**What the task requires**
Search the listing for the string "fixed". Copy every line that has it.

**Data provided**

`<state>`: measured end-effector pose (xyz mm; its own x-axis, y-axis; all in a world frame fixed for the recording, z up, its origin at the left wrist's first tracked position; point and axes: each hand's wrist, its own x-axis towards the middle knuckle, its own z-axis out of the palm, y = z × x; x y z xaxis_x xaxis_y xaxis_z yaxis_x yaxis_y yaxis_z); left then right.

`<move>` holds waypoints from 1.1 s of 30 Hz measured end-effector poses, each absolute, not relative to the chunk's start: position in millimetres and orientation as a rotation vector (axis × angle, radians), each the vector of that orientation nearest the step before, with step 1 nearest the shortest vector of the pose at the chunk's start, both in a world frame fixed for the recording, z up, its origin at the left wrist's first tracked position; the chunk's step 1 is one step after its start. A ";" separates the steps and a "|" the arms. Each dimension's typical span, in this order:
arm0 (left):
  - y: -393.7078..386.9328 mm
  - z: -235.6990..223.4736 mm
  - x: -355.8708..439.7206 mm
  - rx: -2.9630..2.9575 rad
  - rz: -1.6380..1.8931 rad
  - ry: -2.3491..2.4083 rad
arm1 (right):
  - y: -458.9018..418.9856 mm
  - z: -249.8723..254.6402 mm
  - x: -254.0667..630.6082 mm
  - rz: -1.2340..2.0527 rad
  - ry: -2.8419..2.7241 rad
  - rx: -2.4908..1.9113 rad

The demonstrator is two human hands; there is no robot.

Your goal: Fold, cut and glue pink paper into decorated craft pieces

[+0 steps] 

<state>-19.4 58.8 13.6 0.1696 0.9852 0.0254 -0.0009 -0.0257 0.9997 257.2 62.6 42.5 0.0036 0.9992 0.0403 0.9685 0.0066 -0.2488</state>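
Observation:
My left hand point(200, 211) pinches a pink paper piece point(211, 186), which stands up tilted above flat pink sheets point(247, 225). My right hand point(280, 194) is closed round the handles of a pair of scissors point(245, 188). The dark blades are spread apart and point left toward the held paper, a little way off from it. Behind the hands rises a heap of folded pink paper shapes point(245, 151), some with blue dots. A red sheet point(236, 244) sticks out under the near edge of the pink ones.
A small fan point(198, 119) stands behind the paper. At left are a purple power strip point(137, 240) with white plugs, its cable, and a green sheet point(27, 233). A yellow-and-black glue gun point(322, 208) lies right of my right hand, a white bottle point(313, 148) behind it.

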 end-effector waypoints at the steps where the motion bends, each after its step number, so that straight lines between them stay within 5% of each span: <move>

**Solution to the problem**
`<state>`: measured end-effector pose (xyz mm; its own x-axis, y-axis; all in a world frame fixed for the recording, z up, its origin at the left wrist's first tracked position; point and axes: each hand's wrist, its own x-axis towards the middle knuckle, its own z-axis out of the palm, y = z × x; x y z xaxis_x xaxis_y xaxis_z yaxis_x yaxis_y yaxis_z); left then right.
`<move>` holds waypoints from 1.1 s of 30 Hz measured end-effector poses, each absolute, not relative to the chunk's start: position in millimetres and orientation as a rotation vector (axis × angle, radians), each the vector of that orientation nearest the step before, with step 1 nearest the shortest vector of the pose at the chunk's start, both in a world frame fixed for the recording, z up, its origin at the left wrist's first tracked position; the chunk's step 1 is one step after its start. A ";" separates the steps and a "|" the arms. Each dimension's typical span, in this order:

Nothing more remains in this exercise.